» **SOURCE DATA**
--- --- ---
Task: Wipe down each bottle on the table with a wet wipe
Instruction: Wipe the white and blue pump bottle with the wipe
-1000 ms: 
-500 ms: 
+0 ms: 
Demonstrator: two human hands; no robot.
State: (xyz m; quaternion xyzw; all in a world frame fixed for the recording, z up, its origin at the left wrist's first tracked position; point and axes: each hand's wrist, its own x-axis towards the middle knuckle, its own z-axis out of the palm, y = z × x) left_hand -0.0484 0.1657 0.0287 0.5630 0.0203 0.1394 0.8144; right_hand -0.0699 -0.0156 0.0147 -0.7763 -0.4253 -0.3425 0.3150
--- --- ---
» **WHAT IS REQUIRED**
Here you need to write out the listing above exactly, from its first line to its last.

» **RESULT OF THE EXERCISE**
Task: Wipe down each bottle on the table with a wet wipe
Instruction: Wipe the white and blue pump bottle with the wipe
-1000 ms: 
-500 ms: 
+0 ms: 
Demonstrator: two human hands; no robot.
State: (xyz m; quaternion xyzw; all in a world frame fixed for the recording, z up, its origin at the left wrist's first tracked position; point and axes: each hand's wrist, its own x-axis towards the middle knuckle, its own z-axis out of the palm, y = z × x) left_hand -0.0484 0.1657 0.0287 0.5630 0.0203 0.1394 0.8144; right_hand -0.0699 -0.0156 0.0147 -0.7763 -0.4253 -0.3425 0.3150

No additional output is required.